- Official portrait, 1963

Member of Goa Legislative Assembly
- In office 11 December 1963 – 30 March 1964
- Preceded by: constituency established
- Succeeded by: Dayanand Bandodkar
- Constituency: Marcaim
- Majority: 6,924 (83.26%)

Personal details
- Born: Vasant C. Velingkar Goa, Portuguese India, Portuguese Empire (now in India)
- Died: Unknown
- Party: Janata Party
- Other political affiliations: Maharashtrawadi Gomantak Party (1963–1977)
- Occupation: Politician; freedom fighter; goldsmith;

= Vasant Velingkar =

Indian politician and freedom fighter

Vasant C. Velingkar (Note: also probably known as Vassant Madhu Velingkar according to .) was an Indian politician, freedom fighter and goldsmith who was a former member of the Goa Legislative Assembly, representing the Marcaim Assembly constituency from 1963 to March 1964. He was a member of the Maharashtrawadi Gomantak Party.

==Career==
Velingkar contested in the 1963 Goa, Daman and Diu Legislative Assembly election from the Marcaim Assembly constituency on the Maharashtrawadi Gomantak Party (MGP) ticket and emerged victorious by defeating Indian National Congress candidate by 5,800 votes. He served for about three months and later resigned his office on 31 March 1964 for Dayanand Bandodkar.
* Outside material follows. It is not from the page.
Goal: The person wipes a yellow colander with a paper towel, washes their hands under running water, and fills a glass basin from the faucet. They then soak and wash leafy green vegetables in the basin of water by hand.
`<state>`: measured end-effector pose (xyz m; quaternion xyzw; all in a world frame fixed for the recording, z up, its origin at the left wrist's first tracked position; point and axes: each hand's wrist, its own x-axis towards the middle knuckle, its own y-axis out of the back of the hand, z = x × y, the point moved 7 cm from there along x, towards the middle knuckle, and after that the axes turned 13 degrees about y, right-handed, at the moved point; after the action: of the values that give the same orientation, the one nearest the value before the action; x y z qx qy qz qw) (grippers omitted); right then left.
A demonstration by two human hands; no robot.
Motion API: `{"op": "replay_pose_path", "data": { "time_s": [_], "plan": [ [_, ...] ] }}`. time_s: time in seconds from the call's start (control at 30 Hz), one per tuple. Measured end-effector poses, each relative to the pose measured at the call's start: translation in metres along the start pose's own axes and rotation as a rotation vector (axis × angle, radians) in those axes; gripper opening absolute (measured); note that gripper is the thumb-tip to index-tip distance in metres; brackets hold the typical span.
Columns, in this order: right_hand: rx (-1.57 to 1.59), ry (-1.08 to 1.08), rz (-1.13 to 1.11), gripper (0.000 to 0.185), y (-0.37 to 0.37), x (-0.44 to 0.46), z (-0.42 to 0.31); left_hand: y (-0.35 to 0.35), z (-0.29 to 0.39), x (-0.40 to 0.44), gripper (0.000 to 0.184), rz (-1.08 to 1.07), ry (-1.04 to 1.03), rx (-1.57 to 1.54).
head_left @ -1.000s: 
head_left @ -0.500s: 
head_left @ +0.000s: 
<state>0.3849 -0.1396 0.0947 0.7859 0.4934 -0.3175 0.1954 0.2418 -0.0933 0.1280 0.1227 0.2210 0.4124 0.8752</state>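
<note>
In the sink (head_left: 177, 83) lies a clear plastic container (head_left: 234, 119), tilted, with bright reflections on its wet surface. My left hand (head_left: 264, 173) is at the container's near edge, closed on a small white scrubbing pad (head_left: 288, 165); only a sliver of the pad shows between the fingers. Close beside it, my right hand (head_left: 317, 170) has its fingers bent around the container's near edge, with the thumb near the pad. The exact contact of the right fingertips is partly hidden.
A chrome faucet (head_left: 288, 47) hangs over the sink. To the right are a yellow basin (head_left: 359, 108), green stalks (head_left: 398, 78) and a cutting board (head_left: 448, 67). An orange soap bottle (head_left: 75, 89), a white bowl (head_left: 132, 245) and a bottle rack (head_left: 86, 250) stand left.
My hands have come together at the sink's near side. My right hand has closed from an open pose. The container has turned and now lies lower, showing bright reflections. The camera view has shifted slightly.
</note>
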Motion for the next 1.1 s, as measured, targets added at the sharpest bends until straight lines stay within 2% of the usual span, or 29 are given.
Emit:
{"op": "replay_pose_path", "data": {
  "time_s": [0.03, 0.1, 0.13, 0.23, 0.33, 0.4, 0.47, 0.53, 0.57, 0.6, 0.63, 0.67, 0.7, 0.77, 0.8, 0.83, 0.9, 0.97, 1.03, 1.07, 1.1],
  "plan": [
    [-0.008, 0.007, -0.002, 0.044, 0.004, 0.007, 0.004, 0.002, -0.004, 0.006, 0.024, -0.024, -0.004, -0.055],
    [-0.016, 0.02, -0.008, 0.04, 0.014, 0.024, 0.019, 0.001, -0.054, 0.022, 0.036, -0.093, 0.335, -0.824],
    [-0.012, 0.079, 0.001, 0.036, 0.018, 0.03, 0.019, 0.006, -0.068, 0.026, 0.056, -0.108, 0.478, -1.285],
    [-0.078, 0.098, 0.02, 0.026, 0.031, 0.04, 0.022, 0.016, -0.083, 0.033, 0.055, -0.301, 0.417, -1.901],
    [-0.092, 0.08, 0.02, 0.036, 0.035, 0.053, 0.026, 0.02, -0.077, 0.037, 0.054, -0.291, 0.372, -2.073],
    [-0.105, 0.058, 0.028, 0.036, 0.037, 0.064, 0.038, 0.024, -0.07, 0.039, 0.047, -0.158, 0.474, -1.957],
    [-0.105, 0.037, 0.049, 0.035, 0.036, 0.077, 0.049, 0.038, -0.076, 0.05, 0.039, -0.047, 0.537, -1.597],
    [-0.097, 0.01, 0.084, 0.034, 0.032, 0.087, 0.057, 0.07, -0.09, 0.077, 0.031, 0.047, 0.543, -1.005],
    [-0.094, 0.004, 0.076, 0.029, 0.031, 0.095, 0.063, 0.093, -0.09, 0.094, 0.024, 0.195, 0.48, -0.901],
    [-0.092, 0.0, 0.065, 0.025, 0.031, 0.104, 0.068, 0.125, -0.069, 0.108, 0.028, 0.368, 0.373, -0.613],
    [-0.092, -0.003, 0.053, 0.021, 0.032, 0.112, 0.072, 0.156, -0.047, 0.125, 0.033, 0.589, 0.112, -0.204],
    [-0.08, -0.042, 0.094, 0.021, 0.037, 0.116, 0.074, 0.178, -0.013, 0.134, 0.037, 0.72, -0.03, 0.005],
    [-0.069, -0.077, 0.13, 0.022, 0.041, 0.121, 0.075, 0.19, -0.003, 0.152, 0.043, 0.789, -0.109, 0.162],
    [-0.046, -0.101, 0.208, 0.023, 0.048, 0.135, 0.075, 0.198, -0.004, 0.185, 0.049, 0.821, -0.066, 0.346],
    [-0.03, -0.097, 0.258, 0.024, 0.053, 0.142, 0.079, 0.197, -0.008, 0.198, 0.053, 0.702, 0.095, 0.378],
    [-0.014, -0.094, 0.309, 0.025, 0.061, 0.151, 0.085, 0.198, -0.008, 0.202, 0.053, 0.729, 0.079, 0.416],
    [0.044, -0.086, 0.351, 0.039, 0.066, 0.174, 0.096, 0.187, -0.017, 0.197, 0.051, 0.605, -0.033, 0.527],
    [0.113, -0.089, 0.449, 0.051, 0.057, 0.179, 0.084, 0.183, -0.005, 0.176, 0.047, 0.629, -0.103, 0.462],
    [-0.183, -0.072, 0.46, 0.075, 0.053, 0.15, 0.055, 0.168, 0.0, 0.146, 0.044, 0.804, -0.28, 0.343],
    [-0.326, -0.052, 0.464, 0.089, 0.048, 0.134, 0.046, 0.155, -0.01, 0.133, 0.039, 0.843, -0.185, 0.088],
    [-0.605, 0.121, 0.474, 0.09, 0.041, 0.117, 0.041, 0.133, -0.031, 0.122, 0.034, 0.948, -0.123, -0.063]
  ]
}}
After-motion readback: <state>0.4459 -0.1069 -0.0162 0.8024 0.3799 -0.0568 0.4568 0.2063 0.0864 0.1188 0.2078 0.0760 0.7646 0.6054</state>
Following this a by-election was held within the constituency which resulted in Bandodkar taking charge of the Marcaim constituency, enabling him to later run for the chief ministerial seat in Goa.

Velingkar then unsuccessfully contested in the 1977 Goa, Daman and Diu Legislative Assembly election from the same constituency on the Janata Party ticket, he lost to MGP candidate Krishna Bandodkar by a margin of 4,606 votes. He along with his associates were also active in the Goa liberation movement.